» **What the task asks**
The data below needs to be returned exactly, line for line.

» **Material provided**
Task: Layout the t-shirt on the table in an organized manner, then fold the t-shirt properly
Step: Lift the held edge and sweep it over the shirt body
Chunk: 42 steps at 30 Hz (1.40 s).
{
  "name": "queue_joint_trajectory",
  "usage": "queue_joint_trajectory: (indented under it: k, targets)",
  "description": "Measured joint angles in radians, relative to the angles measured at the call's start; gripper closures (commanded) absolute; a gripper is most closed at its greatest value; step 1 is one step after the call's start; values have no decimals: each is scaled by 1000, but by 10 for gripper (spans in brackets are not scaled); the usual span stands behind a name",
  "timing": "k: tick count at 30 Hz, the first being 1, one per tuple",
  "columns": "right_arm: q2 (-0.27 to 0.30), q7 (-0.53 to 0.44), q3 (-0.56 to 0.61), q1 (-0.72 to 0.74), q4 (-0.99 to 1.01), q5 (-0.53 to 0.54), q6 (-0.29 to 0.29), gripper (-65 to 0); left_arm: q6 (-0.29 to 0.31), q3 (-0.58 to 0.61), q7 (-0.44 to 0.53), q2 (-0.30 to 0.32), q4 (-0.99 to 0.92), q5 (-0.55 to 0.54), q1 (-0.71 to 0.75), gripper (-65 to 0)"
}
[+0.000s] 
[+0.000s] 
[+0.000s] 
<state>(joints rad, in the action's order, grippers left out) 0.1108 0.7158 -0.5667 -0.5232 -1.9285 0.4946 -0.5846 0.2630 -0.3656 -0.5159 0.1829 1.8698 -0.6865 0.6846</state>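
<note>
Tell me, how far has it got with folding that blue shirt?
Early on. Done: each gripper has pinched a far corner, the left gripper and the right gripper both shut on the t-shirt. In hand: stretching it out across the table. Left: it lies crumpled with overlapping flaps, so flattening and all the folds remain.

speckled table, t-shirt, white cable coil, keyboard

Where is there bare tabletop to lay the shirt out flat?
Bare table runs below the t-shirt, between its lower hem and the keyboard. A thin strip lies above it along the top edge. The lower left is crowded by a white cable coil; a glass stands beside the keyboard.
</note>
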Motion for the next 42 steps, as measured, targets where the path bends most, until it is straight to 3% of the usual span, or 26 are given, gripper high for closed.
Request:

» **Expected output**
Task: Layout the t-shirt on the table in an organized manner, then fold the t-shirt properly
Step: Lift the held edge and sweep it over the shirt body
Chunk: 42 steps at 30 Hz (1.40 s).
{
  "name": "queue_joint_trajectory",
  "usage": "queue_joint_trajectory: (indented under it: k, targets)",
  "description": "Measured joint angles in radians, relative to the angles measured at the call's start; gripper closures (commanded) absolute; a gripper is most closed at its greatest value; step 1 is one step after the call's start; values have no decimals: each is scaled by 1000, but by 10 for gripper (spans in brackets are not scaled); the usual span stands behind a name",
  "timing": "k: tick count at 30 Hz, the first being 1, one per tuple",
  "columns": "right_arm: q2 (-0.27 to 0.30), q7 (-0.53 to 0.44), q3 (-0.56 to 0.61), q1 (-0.72 to 0.74), q4 (-0.99 to 1.01), q5 (-0.53 to 0.54), q6 (-0.29 to 0.29), gripper (-65 to 0); left_arm: q6 (-0.29 to 0.31), q3 (-0.58 to 0.61), q7 (-0.44 to 0.53), q2 (-0.30 to 0.32), q4 (-0.99 to 0.92), q5 (-0.55 to 0.54), q1 (-0.71 to 0.75), gripper (-65 to 0)"
}
[+0.000s] 
[+0.000s] 
[+0.000s] 
<state>(joints rad, in the action's order, grippers left out) 0.1108 0.7158 -0.5667 -0.5232 -1.9285 0.4946 -0.5846 0.2630 -0.3656 -0.5159 0.1829 1.8698 -0.6865 0.6846</state>
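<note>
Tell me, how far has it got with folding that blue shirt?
Early on. Done: each gripper has pinched a far corner, the left gripper and the right gripper both shut on the t-shirt. In hand: stretching it out across the table. Left: it lies crumpled with overlapping flaps, so flattening and all the folds remain.

speckled table, t-shirt, white cable coil, keyboard

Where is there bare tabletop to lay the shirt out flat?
Bare table runs below the t-shirt, between its lower hem and the keyboard. A thin strip lies above it along the top edge. The lower left is crowded by a white cable coil; a glass stands beside the keyboard.
</note>
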Motion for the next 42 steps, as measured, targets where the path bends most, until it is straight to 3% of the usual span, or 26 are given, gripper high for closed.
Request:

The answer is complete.